Aunque la Secta del Dragón Inmortal era muy fuerte y era una secta poderosa que existía desde hace miles de años, en este momento estaba declinando rápidamente y no podía permitirse ofender a otra secta del mismo nivel como el Palacio Frío de Nieve. En tales circunstancias, la Secta del Dragón Inmortal solo podía optar por permanecer en silencio.
—¿Despiadado? Si el que hubiera muerto hoy fuera yo, ¿pensarías que Bai Dong sería tan despiadado como yo? —Ye Xiao sonrió con burla y dijo.
—Tú… —La cara de Fu Chen se tensó. De hecho, si Ye Xiao hubiera muerto en lugar de Bai Dong, solo pensaría que el que murió era un niño sin importancia. No importaba en absoluto.
En ese momento, nadie notó que cuando Bai Dong murió, la sangre que fluía de su cuerpo gradualmente fluyó hacia los huesos grises que estaban sentados con las piernas cruzadas en medio del palacio. Cuando la sangre fresca entró en contacto con el esqueleto, fue absorbida lentamente por la médula. A medida que la sangre fresca se filtraba, el color gris del esqueleto desapareció lentamente. Fue reemplazado por un rojo oscuro y un aura débil comenzó a ondular hacia afuera.
—¿Hmm?
Ye Xiao y la Señorita Yi, que estaba en el cielo, notaron instantáneamente esta situación. Ye Xiao lo notó debido a su Sentido Divino; en cuanto a la Señorita Yi, lo notó debido a sus sentidos bendecidos pero malditos. Los dos miraron el esqueleto y sus pupilas no pudieron evitar contraerse.
Los ojos de Ye Xiao estaban muy abiertos mientras un indicio de asombro cruzaba su rostro. Un mal presentimiento surgió en su corazón, su figura rápidamente destelló y luego gritó hacia Dongfang Shang y los demás:
—Dense prisa y salgan del salón dorado.
Al mismo tiempo, la Señorita Yi, que estaba en el aire, tampoco fue lenta. Controló su espada y en un abrir y cerrar de ojos, salió corriendo por la puerta del salón dorado.
—¿Eh?
Esta extraña acción de Ye Xiao causó confusión en Dongfang Shang y los demás. Sin embargo, Dongfang Shang siempre confiaba en las palabras de Ye Xiao y este tipo siempre demostraba ser muy preciso.

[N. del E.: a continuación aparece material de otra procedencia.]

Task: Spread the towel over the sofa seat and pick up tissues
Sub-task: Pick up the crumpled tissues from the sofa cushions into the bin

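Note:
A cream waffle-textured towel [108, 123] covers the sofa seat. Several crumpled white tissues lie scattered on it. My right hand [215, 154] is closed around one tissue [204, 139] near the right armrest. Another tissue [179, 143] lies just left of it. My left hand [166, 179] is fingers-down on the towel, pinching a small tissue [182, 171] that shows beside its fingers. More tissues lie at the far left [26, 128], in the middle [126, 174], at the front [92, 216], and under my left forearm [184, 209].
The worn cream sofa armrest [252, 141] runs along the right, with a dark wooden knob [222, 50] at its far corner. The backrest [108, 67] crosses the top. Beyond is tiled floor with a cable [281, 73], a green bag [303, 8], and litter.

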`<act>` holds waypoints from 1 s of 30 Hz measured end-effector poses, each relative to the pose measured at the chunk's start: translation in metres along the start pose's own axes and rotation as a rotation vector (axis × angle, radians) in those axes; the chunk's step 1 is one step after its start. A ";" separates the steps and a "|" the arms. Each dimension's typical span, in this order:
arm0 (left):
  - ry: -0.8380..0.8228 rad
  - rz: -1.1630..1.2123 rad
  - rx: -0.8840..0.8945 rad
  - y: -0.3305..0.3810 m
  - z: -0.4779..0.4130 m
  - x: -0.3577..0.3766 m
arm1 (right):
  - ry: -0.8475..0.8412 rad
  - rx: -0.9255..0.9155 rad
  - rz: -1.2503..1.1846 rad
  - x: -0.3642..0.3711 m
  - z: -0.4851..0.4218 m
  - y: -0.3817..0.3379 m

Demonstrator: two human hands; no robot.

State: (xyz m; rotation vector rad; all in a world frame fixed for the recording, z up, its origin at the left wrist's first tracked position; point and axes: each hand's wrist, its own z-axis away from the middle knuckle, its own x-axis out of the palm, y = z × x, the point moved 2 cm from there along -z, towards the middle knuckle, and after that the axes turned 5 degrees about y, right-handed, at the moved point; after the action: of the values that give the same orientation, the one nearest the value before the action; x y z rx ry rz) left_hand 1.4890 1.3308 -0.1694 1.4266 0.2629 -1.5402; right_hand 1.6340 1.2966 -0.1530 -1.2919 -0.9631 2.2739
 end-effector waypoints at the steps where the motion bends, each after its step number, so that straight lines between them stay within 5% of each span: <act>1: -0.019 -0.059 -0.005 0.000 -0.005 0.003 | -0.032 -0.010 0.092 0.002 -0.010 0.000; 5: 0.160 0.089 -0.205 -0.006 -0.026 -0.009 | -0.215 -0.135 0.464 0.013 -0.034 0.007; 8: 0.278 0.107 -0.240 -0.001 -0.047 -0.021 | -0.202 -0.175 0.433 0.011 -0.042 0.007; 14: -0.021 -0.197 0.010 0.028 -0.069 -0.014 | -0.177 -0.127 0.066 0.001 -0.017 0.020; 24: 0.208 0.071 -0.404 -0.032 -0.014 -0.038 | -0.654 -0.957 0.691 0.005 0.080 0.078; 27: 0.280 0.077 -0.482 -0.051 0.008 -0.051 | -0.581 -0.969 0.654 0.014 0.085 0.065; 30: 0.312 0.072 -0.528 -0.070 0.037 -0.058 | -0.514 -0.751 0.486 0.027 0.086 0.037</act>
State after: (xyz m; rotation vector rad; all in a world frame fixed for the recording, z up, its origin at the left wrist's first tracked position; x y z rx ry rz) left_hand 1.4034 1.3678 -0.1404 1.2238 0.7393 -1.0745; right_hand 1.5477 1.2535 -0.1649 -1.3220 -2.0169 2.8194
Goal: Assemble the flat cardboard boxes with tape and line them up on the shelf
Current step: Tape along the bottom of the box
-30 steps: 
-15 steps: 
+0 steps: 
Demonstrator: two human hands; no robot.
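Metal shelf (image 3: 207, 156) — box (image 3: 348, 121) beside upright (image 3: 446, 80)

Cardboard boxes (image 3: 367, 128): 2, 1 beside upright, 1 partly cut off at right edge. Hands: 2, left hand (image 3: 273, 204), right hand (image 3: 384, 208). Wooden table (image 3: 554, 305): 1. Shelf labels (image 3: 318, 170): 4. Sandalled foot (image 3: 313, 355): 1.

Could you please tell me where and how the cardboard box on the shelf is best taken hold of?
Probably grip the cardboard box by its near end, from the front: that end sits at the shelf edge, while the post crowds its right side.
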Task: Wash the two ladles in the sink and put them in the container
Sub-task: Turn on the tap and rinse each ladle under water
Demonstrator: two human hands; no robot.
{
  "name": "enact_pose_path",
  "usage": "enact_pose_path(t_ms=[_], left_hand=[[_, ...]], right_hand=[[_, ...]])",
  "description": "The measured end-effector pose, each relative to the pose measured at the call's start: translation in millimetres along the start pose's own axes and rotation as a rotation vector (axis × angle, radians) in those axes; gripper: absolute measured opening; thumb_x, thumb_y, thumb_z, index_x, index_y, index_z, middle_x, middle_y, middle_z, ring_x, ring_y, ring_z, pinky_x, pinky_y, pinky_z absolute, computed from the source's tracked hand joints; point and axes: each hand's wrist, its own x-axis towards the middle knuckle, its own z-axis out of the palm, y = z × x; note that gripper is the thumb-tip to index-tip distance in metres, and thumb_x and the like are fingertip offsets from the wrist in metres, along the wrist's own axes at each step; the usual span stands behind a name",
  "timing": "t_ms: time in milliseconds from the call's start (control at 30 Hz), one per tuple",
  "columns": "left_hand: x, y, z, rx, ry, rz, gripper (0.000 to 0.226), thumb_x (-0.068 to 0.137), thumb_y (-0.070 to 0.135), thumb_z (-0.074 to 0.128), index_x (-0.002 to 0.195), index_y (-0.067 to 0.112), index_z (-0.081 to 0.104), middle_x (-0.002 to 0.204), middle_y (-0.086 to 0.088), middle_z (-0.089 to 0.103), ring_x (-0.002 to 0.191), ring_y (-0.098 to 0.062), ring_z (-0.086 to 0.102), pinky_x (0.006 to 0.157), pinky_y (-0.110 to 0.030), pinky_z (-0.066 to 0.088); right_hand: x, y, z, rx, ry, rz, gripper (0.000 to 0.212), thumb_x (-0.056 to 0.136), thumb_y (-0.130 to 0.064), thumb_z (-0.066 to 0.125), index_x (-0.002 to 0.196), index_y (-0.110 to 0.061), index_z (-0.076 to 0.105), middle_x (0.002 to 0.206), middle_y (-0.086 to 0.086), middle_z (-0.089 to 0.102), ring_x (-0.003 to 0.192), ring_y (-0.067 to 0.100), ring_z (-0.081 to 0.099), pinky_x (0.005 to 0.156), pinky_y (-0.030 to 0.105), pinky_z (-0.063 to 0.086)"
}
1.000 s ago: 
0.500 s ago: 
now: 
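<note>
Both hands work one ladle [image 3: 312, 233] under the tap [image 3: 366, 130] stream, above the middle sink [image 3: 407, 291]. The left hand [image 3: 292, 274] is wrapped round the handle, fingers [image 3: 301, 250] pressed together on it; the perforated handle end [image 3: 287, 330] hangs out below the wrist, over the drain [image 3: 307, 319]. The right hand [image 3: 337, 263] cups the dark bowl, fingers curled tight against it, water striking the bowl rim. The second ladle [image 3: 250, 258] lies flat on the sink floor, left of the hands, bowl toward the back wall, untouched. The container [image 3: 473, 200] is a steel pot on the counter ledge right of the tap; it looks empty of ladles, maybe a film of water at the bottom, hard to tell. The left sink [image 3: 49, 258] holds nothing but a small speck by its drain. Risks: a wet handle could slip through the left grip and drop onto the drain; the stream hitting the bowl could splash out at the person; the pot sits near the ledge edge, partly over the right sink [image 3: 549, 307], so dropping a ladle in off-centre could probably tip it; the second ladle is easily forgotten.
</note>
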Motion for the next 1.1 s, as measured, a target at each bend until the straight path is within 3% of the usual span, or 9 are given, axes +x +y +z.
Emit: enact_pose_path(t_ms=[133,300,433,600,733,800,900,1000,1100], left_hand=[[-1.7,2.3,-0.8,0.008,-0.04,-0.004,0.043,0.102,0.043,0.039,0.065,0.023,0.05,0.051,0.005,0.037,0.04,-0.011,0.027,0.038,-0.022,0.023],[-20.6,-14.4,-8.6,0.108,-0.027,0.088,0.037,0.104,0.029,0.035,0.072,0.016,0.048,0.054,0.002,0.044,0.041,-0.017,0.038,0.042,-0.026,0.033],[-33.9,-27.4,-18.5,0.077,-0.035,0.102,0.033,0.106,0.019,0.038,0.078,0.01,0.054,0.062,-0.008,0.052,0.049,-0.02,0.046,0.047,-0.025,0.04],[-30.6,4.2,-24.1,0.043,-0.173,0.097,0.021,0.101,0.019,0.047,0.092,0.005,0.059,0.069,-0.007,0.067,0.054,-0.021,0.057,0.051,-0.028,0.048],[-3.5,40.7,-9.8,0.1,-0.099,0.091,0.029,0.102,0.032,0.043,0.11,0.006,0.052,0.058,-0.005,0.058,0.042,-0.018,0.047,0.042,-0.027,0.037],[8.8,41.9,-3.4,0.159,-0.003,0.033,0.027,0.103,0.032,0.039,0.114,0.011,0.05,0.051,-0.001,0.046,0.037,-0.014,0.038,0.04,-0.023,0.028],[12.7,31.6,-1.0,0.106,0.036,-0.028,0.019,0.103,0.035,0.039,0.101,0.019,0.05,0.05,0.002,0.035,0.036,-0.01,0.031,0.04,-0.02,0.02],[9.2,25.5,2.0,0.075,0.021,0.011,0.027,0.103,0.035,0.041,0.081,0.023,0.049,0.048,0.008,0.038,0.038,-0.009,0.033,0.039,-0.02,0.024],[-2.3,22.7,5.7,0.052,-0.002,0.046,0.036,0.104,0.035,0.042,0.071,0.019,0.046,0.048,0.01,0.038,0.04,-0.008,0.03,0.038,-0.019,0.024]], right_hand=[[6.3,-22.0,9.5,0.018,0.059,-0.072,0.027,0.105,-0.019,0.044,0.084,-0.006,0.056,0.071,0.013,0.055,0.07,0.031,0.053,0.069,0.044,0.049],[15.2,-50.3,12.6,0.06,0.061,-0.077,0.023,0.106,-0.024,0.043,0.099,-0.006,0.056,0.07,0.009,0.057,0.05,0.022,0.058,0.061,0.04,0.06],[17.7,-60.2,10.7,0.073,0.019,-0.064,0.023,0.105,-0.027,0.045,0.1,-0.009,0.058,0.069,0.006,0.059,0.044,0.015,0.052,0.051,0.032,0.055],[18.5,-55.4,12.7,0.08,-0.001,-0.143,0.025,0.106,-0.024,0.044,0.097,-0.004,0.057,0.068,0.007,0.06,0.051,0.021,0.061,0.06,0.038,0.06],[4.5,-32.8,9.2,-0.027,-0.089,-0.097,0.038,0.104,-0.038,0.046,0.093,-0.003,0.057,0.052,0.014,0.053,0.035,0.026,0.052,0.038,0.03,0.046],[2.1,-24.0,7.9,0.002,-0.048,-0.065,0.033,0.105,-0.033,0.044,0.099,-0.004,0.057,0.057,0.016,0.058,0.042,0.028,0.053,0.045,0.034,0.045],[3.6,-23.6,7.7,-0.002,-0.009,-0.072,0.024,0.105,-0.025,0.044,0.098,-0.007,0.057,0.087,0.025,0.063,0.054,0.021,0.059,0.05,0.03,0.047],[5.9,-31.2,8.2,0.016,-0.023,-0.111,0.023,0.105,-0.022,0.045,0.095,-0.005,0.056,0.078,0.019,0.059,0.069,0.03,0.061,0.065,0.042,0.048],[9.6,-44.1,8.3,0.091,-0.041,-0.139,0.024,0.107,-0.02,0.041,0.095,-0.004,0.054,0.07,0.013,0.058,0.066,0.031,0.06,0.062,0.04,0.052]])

Aunque estaba desconcertado sobre el propósito de esta acción, aún así mostró inmediatamente su cuerpo y se apresuró a seguirlo.
—Hermano Mayor Feng Shang, ¿qué debemos hacer? —preguntó un joven de la Familia Feng.
—También debemos retirarnos.
Sin ninguna vacilación, Feng Shang se dio la vuelta y siguió a Ye Xiao y Dongfang Shang, saliendo del salón dorado. El joven de la Familia Feng quería decir algo, pero al ver a Feng Shang salir rápidamente, no dijo nada más y lo siguió de cerca.
En cuanto a la Familia Long, la Familia Mo y la Familia Tang, dudaron un momento y no se fueron. Después de todo, este era el salón principal y seguramente tendrían muchos tesoros. Pero tuvieron que retroceder a cierta distancia. Mientras hubiera algo mal, se irían rápidamente.
Mu Cheng no tuvo ninguna vacilación. Cuando Ye Xiao habló, llevó consigo a un grupo de personas de la Familia Mu y salió corriendo del salón dorado.
—¿Qué está pasando con estos tipos? —Todos miraron con la boca abierta al grupo de personas que de repente se había ido.